# GarageBand: Major/Minor Key



## phatcactus (Jan 21, 2004)

Real quick...  I'm layin' out a new song in GarageBand, and it's in the key of A minor.  F major is the same thing as A minor, I think.  Seeing that GB doesn't give a place to put the scale when you pick a key, should I tell it that the song is in A or F?

Does it really even matter if you're not using Apple's loops?  I mean I could tell it it's in Q flat, but on the software keyboard, C would still be C.

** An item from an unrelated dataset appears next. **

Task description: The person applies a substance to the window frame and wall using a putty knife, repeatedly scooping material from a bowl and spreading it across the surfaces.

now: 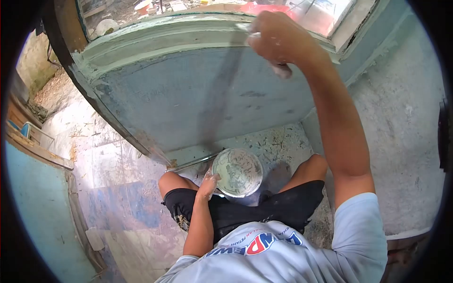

Forgive me if I'm talkin' crazy.  I have no real musical education.

Much thanks!


----------



## mpbnl8182 (Jan 22, 2004)

phatcactus said:
			
		

> Real quick...  I'm layin' out a new song in GarageBand, and it's in the key of A minor.  F major is the same thing as A minor, I think.  Seeing that GB doesn't give a place to put the scale when you pick a key, should I tell it that the song is in A or F?
> 
> Does it really even matter if you're not using Apple's loops?  I mean I could tell it it's in Q flat, but on the software keyboard, C would still be C.
> 
> ...



No, it wouldn't matter if you aren't using any loops.  If you are laying down all the tracks, then it's the notes you are playing.  While my music theory is rusty, while a Major/Minor scale have the same flats/sharps, they are still not the same key.  Though, as always, I could be wrong.

MP

PS Good luck with your song


----------



## phatcactus (Jan 22, 2004)

Thank you.  I'm sure your rusty theory is better than my nonexistent theory.


----------



## karavite (Jan 24, 2004)

A Minor is the relative minor of C Major. From this, D minor would be the relative minor of F major. So, if you played a C major scale, but started and ended on A instead of C, you are playing an A minor scale. In C major, A is the 6th as is D the sixth of F major. For any other major scale, the 6th is the relative minor key. Does this make sense?

Here you go: A quick Google search on the "Circle of Fifths" - 
http://www.torvund.net/guitar/Theory/23-Circle_of_fifth.asp

P.S. Don't be intimidated by theory, it is just a lot of adding or subtracting, counting intervals, some terminology and memorization at it's most basic level - kind of like your multiplication tables for math! If we didn't have our 12 tone scale with that annoying lack of an E#/Fb or a B#/Cb (or just used 11 letters instead of 7 letters + flats and sharps), it would be a piece of cake! Imagine if we had to learn how to count numbers and had a "3 sharp" and a "7 flat" to deal with!

Learning theory on guitar is difficult because it is often hard to see the relationships - keyboard/piano makes it MUCH easier. Even if you don't play piano, it is a great tool for learning theory; especially when you learn your scales in all keys - a good first step. As you get used to it, you will picture a keyboard in your mind whenever you are sorting something out.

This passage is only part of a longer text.